» **Task item**: Every line of the data below is to be retyped exactly.

*** Begin section ***

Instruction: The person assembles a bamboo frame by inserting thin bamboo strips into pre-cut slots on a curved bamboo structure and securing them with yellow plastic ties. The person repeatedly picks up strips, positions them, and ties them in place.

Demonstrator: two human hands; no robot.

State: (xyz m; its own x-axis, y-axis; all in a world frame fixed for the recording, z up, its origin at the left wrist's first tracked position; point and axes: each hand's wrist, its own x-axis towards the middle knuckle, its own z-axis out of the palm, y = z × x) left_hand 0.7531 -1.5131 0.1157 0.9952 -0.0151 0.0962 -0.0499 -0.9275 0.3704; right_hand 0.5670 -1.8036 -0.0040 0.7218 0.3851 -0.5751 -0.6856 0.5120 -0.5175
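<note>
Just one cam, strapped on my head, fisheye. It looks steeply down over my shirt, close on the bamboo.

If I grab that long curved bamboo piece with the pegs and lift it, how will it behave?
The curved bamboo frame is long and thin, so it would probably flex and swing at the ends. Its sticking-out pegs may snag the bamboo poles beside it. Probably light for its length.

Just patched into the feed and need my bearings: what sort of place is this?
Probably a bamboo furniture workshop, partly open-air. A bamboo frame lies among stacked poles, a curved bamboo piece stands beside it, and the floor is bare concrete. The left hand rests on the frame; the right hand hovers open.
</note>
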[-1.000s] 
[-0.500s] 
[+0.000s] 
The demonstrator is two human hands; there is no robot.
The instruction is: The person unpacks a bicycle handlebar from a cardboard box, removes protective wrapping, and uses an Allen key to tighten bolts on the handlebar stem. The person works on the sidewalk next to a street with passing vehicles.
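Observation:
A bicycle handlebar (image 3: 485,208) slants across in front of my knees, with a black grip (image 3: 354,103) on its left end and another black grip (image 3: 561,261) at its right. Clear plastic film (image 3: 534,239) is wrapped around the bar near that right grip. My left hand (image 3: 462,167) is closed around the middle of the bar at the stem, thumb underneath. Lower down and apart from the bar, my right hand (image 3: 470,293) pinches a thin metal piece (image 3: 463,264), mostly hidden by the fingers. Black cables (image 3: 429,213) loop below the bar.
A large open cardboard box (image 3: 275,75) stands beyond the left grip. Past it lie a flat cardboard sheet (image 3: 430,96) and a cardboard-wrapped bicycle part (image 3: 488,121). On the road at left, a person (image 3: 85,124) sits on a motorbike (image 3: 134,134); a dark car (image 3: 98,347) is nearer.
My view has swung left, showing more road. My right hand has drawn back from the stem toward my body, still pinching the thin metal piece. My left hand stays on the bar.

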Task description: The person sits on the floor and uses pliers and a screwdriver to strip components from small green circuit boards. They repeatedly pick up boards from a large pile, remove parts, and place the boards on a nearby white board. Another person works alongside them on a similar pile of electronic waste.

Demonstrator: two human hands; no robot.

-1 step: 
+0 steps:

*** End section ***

» **Completed task**:
Instruction: The person assembles a bamboo frame by inserting thin bamboo strips into pre-cut slots on a curved bamboo structure and securing them with yellow plastic ties. The person repeatedly picks up strips, positions them, and ties them in place.

Demonstrator: two human hands; no robot.

State: (xyz m; its own x-axis, y-axis; all in a world frame fixed for the recording, z up, its origin at the left wrist's first tracked position; point and axes: each hand's wrist, its own x-axis towards the middle knuckle, its own z-axis out of the palm, y = z × x) left_hand 0.7531 -1.5131 0.1157 0.9952 -0.0151 0.0962 -0.0499 -0.9275 0.3704; right_hand 0.5670 -1.8036 -0.0040 0.7218 0.3851 -0.5751 -0.6856 0.5120 -0.5175
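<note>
Just one cam, strapped on my head, fisheye. It looks steeply down over my shirt, close on the bamboo.

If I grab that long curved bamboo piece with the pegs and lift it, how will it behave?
The curved bamboo frame is long and thin, so it would probably flex and swing at the ends. Its sticking-out pegs may snag the bamboo poles beside it. Probably light for its length.

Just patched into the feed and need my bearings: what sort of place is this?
Probably a bamboo furniture workshop, partly open-air. A bamboo frame lies among stacked poles, a curved bamboo piece stands beside it, and the floor is bare concrete. The left hand rests on the frame; the right hand hovers open.
</note>
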[-1.000s] 
[-0.500s] 
[+0.000s] 
The demonstrator is two human hands; there is no robot.
The instruction is: The person unpacks a bicycle handlebar from a cardboard box, removes protective wrapping, and uses an Allen key to tighten bolts on the handlebar stem. The person works on the sidewalk next to a street with passing vehicles.
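Observation:
A bicycle handlebar (image 3: 485,208) slants across in front of my knees, with a black grip (image 3: 354,103) on its left end and another black grip (image 3: 561,261) at its right. Clear plastic film (image 3: 534,239) is wrapped around the bar near that right grip. My left hand (image 3: 462,167) is closed around the middle of the bar at the stem, thumb underneath. Lower down and apart from the bar, my right hand (image 3: 470,293) pinches a thin metal piece (image 3: 463,264), mostly hidden by the fingers. Black cables (image 3: 429,213) loop below the bar.
A large open cardboard box (image 3: 275,75) stands beyond the left grip. Past it lie a flat cardboard sheet (image 3: 430,96) and a cardboard-wrapped bicycle part (image 3: 488,121). On the road at left, a person (image 3: 85,124) sits on a motorbike (image 3: 134,134); a dark car (image 3: 98,347) is nearer.
My view has swung left, showing more road. My right hand has drawn back from the stem toward my body, still pinching the thin metal piece. My left hand stays on the bar.
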
Task description: The person sits on the floor and uses pliers and a screwdriver to strip components from small green circuit boards. They repeatedly pick up boards from a large pile, remove parts, and place the boards on a nearby white board. Another person works alongside them on a similar pile of electronic waste.

Demonstrator: two human hands; no robot.

-1 step: 
+0 steps:

The answer given above is complete as it stands.